Each line of the material must be repeated precisely, with the pictures left out.

··········

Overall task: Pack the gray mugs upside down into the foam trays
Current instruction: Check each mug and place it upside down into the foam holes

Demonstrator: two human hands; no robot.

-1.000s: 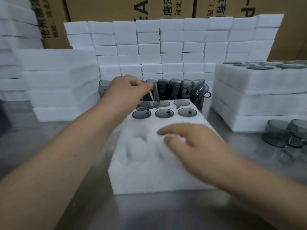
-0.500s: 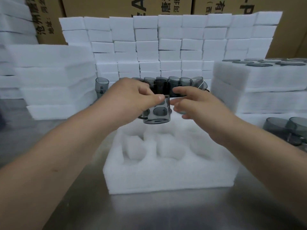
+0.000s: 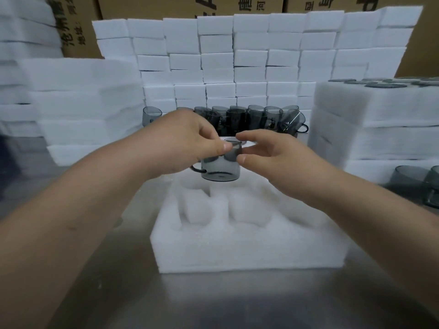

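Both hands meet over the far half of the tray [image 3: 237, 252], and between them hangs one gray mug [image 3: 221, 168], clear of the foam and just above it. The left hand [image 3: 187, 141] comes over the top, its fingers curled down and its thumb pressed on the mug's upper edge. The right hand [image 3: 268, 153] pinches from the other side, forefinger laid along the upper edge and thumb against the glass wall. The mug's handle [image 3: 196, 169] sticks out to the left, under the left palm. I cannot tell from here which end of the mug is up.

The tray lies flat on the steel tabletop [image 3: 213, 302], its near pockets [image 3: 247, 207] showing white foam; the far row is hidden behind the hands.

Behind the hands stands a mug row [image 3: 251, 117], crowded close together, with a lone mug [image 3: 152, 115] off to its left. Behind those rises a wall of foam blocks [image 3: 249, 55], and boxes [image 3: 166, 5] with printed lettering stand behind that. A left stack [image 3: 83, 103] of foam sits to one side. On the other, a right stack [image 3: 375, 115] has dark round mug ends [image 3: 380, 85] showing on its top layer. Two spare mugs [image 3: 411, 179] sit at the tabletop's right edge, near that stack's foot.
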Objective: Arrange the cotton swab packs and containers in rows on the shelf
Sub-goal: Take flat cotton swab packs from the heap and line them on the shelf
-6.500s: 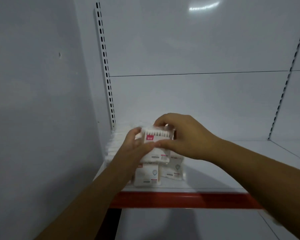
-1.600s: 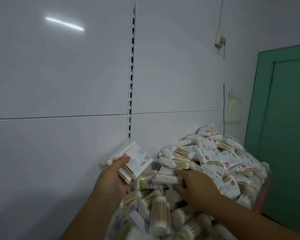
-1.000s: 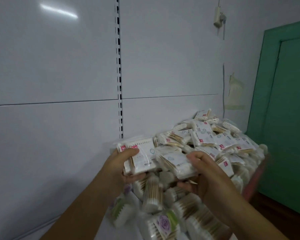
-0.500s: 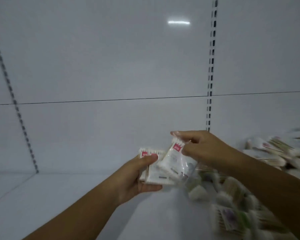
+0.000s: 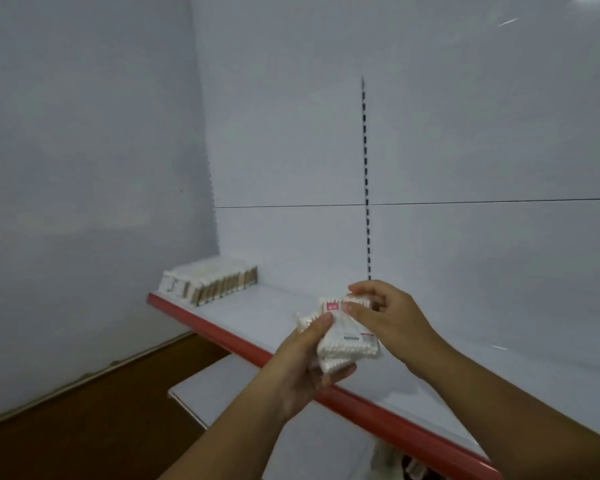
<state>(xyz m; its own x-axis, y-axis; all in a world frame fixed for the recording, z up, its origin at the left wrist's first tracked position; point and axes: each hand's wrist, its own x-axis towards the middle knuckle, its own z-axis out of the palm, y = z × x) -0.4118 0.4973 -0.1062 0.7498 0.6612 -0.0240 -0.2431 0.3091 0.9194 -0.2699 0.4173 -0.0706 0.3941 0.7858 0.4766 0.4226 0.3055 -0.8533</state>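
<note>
My left hand (image 5: 305,367) grips a small stack of flat cotton swab packs (image 5: 347,336) from below, thumb on top. My right hand (image 5: 388,318) pinches the upper edge of the top pack by its red label. Both hands hold the packs in the air above the front of the white shelf (image 5: 267,311). At the far left end of the shelf, against the wall, stands a row of swab packs (image 5: 210,282) set upright on edge.
The shelf has a red front lip (image 5: 222,337) running diagonally. A lower white shelf (image 5: 219,386) sits beneath it, with something pale (image 5: 392,460) below at bottom right. A slotted upright (image 5: 366,188) runs up the back panel. Brown floor (image 5: 84,420) lies at the left.
The view has swung left, away from the loose pile of packs to the shelf's left end. Both hands still hold the packs, now carried over the shelf front.
</note>
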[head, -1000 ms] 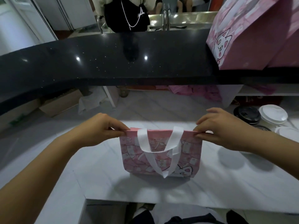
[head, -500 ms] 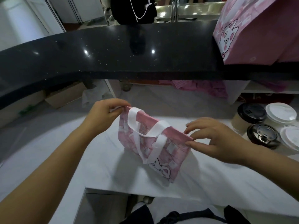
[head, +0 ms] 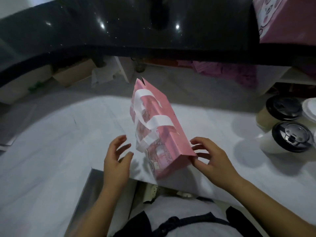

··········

Written response:
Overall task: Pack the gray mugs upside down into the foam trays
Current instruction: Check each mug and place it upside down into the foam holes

Demonstrator: two human hands; no robot.

-1.000s: 
-0.500s: 
+0.000s: 

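Both hands meet over the far half of the tray [image 3: 237, 252], and between them hangs one gray mug [image 3: 221, 168], clear of the foam and just above it. The left hand [image 3: 187, 141] comes over the top, its fingers curled down and its thumb pressed on the mug's upper edge. The right hand [image 3: 268, 153] pinches from the other side, forefinger laid along the upper edge and thumb against the glass wall. The mug's handle [image 3: 196, 169] sticks out to the left, under the left palm. I cannot tell from here which end of the mug is up.

The tray lies flat on the steel tabletop [image 3: 213, 302], its near pockets [image 3: 247, 207] showing white foam; the far row is hidden behind the hands.

Behind the hands stands a mug row [image 3: 251, 117], crowded close together, with a lone mug [image 3: 152, 115] off to its left. Behind those rises a wall of foam blocks [image 3: 249, 55], and boxes [image 3: 166, 5] with printed lettering stand behind that. A left stack [image 3: 83, 103] of foam sits to one side. On the other, a right stack [image 3: 375, 115] has dark round mug ends [image 3: 380, 85] showing on its top layer. Two spare mugs [image 3: 411, 179] sit at the tabletop's right edge, near that stack's foot.
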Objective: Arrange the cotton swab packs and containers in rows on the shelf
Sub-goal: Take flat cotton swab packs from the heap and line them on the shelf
-6.500s: 
-1.600s: 
-1.000s: 
-0.500s: 
+0.000s: 
<state>(xyz m; its own x-axis, y-axis; all in a world frame fixed for the recording, z up, its origin at the left wrist's first tracked position; point and axes: each hand's wrist, its own x-axis towards the middle knuckle, its own z-axis out of the palm, y = z × x) -0.4118 0.4973 -0.1062 0.7498 0.6612 -0.0240 -0.2431 0.3091 0.9194 -0.2699 0.4173 -0.0706 0.3941 0.7858 0.4766 0.4226 0.3055 -0.8533</state>
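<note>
My left hand (image 5: 305,367) grips a small stack of flat cotton swab packs (image 5: 347,336) from below, thumb on top. My right hand (image 5: 388,318) pinches the upper edge of the top pack by its red label. Both hands hold the packs in the air above the front of the white shelf (image 5: 267,311). At the far left end of the shelf, against the wall, stands a row of swab packs (image 5: 210,282) set upright on edge.
The shelf has a red front lip (image 5: 222,337) running diagonally. A lower white shelf (image 5: 219,386) sits beneath it, with something pale (image 5: 392,460) below at bottom right. A slotted upright (image 5: 366,188) runs up the back panel. Brown floor (image 5: 84,420) lies at the left.
The view has swung left, away from the loose pile of packs to the shelf's left end. Both hands still hold the packs, now carried over the shelf front.
</note>
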[head, -1000 ms] 
[head, -500 ms] 
[head, +0 ms] 

The answer requires no additions.